In health we use interesting language to describe different illnesses. I have measles. I am Bi-Polar. I have schizophrenia and I am schizophrenic. I am HIV positive. I have AIDs. At what point does an illness define us? We might ask the same question about many categories. Race. Gender. Religion. Political affiliation. One of the important parts of counselling is to bring into consciousness what is unconscious.(Much easier to say than to do!) I remember as a child laying in bed straining to see what I couldn’t see! (I was a very Postmodern child.) That’s a good analogy for psychoanalysis. Trying to see what we can’t see but know is there.
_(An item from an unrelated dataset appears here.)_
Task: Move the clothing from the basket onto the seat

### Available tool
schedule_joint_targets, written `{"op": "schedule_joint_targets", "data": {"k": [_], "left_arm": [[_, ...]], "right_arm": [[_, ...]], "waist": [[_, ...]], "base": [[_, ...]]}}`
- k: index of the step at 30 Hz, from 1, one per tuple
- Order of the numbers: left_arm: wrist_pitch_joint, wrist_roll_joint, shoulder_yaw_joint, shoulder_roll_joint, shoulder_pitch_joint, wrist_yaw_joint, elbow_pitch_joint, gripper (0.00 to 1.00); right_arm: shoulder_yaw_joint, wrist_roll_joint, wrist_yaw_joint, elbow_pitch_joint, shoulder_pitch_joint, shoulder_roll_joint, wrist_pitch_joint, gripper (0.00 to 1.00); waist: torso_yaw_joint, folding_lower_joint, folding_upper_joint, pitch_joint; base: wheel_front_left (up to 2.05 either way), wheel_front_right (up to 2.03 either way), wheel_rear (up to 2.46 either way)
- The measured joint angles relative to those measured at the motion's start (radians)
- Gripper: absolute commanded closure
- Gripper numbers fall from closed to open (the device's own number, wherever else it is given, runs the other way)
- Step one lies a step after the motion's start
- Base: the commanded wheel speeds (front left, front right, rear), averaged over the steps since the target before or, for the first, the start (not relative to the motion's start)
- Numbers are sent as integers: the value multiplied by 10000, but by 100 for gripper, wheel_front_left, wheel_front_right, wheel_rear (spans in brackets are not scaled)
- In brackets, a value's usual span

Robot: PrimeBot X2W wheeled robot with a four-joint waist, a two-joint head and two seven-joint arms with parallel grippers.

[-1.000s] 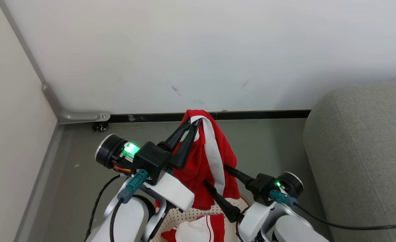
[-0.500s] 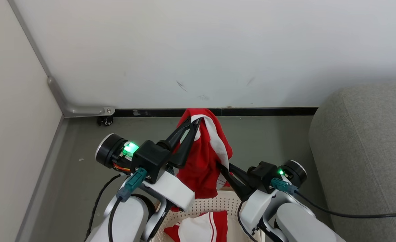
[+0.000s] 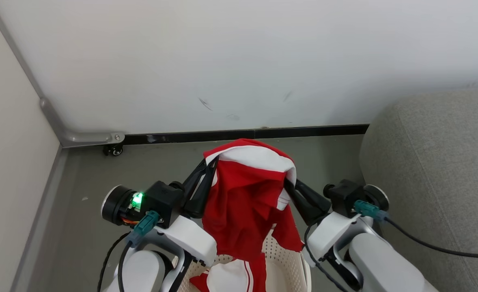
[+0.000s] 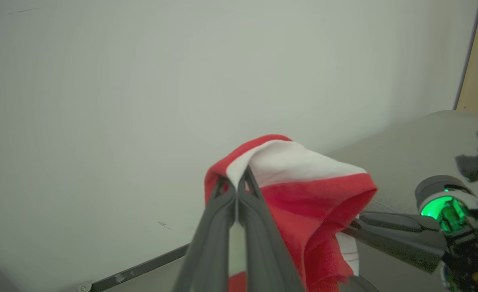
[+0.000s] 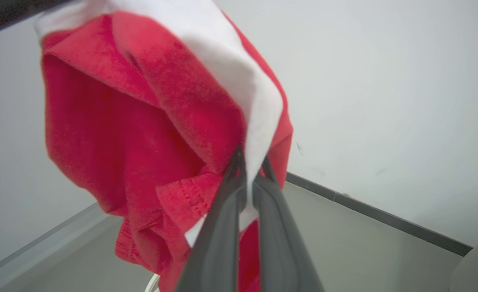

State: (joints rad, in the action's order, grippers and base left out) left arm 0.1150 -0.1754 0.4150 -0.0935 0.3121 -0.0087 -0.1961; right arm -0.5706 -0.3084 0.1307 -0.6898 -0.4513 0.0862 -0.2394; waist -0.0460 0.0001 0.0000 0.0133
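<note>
A red garment with a broad white band (image 3: 249, 190) hangs in the air between my two grippers, above the basket (image 3: 279, 259). My left gripper (image 3: 209, 164) is shut on its left top corner (image 4: 239, 170). My right gripper (image 3: 288, 184) is shut on its right edge (image 5: 249, 162). The cloth (image 4: 304, 194) droops from both grips. A second red-and-white garment (image 3: 235, 278) lies in the cream perforated basket at the bottom of the head view. The light-grey sofa (image 3: 433, 174) stands at the right.
A white wall (image 3: 239, 61) with a black skirting strip (image 3: 247, 134) closes the far side. A beige panel (image 3: 7, 162) with a metal foot and a small caster (image 3: 113, 150) stands at the left. Grey floor (image 3: 101, 174) lies between. A black cable (image 3: 442, 249) trails across the sofa.
My right gripper has closed on the garment's right edge and risen. The cloth is now spread between both grippers, white band on top. The head camera has shifted a little.
</note>
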Motion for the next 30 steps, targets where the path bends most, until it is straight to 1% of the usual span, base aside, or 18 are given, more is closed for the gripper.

In Clint Eastwood’s film “American Sniper” Chris Kyle is an American SEAL- speciality: a sniper- who does four tours of duty in Iraq. It is his duty and his obligation to God and the Flag. He has an alter ego. An Iraqi sniper called Mustafa. Much of the film is taken up with the conflict between these two men. Both kill the enemy. Both do it dispassionately and well. Both are fighting for their home. In the end Kyle wins. He kills Mustafa with an “impossible” shot. From here he returns home to his family and struggled to live a normal civilian life. Eventually he settles down only to be murdered by another Vet whom he is mentoring.
Eastwood asks the question about morality. What is the difference between the two men? Is one “Good” the other “Bad”? If so, which one is which?
We are currently remembering the 70th anniversary of Auschwitz. The word ‘Evil” is frequently used to describe these camps and those who worked there. But we also know that the guards enjoyed concerts given by the prisoners. We may assume that many of the guards had families whom they loved. They would buy presents for their children. They would celebrate anniversaries. Yet they could kill thousands with impunity. We must assume that those soldiers who were responsible for water boarding prisoners also had families. We don’t know if Jihadi John has a wife and children. But he will have friends. People for whom he cares and who care about him. Are these friendships any less valid than those of the people he has killed? Is Wagner’s music any less rich because he was profoundly anti semitic? Are the gifts that “terrorists” give their children any less because they come from “terrorists”?